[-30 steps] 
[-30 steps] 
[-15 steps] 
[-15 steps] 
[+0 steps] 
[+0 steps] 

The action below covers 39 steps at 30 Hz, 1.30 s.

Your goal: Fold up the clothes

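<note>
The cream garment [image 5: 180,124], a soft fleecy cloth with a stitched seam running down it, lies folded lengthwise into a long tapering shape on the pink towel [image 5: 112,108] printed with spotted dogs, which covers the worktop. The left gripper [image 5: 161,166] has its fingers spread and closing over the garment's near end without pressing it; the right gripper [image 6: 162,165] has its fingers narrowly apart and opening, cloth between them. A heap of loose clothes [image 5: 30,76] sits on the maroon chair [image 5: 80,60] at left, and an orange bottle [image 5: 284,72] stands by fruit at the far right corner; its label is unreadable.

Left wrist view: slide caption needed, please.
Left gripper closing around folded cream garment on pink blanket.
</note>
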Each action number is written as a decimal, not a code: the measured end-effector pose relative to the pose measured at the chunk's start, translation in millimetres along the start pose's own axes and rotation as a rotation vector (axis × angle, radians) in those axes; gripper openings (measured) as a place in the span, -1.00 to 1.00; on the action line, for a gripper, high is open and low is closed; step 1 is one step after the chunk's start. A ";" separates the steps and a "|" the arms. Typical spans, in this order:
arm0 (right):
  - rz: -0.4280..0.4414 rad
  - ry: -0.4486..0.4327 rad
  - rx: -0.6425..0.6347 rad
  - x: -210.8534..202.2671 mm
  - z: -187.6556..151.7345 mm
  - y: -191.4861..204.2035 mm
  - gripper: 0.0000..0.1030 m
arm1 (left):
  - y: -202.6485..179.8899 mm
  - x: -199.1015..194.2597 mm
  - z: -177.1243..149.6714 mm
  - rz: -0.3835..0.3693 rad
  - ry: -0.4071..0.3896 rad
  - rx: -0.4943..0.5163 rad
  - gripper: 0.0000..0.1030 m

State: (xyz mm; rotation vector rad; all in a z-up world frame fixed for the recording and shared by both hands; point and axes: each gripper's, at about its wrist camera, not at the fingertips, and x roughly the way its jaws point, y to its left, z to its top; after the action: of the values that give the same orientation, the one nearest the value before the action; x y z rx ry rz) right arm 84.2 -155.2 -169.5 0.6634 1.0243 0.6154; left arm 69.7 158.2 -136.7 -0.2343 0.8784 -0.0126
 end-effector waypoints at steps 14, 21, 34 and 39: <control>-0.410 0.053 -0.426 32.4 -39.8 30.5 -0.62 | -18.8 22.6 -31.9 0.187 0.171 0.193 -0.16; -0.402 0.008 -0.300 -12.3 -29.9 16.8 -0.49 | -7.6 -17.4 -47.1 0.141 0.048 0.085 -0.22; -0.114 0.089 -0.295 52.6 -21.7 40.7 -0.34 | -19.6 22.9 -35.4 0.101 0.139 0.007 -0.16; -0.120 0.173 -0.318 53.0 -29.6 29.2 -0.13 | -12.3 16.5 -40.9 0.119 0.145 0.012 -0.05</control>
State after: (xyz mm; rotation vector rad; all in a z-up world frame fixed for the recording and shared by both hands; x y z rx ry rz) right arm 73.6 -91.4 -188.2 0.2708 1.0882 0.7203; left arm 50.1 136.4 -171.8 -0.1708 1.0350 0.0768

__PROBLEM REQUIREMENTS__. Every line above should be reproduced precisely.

__EXERCISE ANSWER__.
[-30 steps] 
[-30 steps] 
[-15 steps] 
[-15 steps] 
[+0 steps] 
[+0 steps] 

The action below covers 39 steps at 30 Hz, 1.30 s.

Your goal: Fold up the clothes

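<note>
The cream garment [image 5: 180,124], a soft fleecy cloth with a stitched seam running down it, lies folded lengthwise into a long tapering shape on the pink towel [image 5: 112,108] printed with spotted dogs, which covers the worktop. The left gripper [image 5: 161,166] has its fingers spread and closing over the garment's near end without pressing it; the right gripper [image 6: 162,165] has its fingers narrowly apart and opening, cloth between them. A heap of loose clothes [image 5: 30,76] sits on the maroon chair [image 5: 80,60] at left, and an orange bottle [image 5: 284,72] stands by fruit at the far right corner; its label is unreadable.

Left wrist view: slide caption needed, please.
Left gripper closing around folded cream garment on pink blanket.
</note>
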Each action number is written as a decimal, not a code: the measured end-effector pose relative to the pose measured at the chunk's start, translation in millimetres along the start pose's own axes and rotation as a rotation vector (axis × angle, radians) in those axes; gripper openings (measured) as a place in the span, -1.00 to 1.00; on the action line, for a gripper, high is open and low is closed; step 1 is one step after the chunk's start. A ";" separates the steps and a "|" the arms. Typical spans, in this order:
arm0 (right):
  - rz: -0.4280..0.4414 rad
  - ry: -0.4486..0.4327 rad
  - rx: -0.6425..0.6347 rad
  - x: -210.8534..202.2671 mm
  - z: -187.6556..151.7345 mm
  - y: -191.4861..204.2035 mm
  - gripper: 0.0000..0.1030 m
arm1 (left):
  - y: -202.6485..179.8899 mm
  - x: -199.1015..194.2597 mm
  - z: -177.1243..149.6714 mm
  - rz: -0.3835..0.3693 rad
  - ry: -0.4071..0.3896 rad
  - rx: -0.4943..0.5163 rad
  - gripper: 0.0000..0.1030 m

State: (xyz mm; rotation vector rad; all in a z-up world frame fixed for the recording and shared by both hands; point and axes: each gripper's, at about its wrist camera, not at the fingertips, and x roughly the way its jaws point, y to its left, z to its top; after the action: of the values that give the same orientation, the one nearest the value before the action; x y z rx ry rz) right arm 84.2 -155.2 -169.5 0.6634 1.0243 0.6154; left arm 69.7 158.2 -136.7 -0.2343 0.8784 -0.0126
 end-effector waypoints at steps 14, 21, 34 and 39: <control>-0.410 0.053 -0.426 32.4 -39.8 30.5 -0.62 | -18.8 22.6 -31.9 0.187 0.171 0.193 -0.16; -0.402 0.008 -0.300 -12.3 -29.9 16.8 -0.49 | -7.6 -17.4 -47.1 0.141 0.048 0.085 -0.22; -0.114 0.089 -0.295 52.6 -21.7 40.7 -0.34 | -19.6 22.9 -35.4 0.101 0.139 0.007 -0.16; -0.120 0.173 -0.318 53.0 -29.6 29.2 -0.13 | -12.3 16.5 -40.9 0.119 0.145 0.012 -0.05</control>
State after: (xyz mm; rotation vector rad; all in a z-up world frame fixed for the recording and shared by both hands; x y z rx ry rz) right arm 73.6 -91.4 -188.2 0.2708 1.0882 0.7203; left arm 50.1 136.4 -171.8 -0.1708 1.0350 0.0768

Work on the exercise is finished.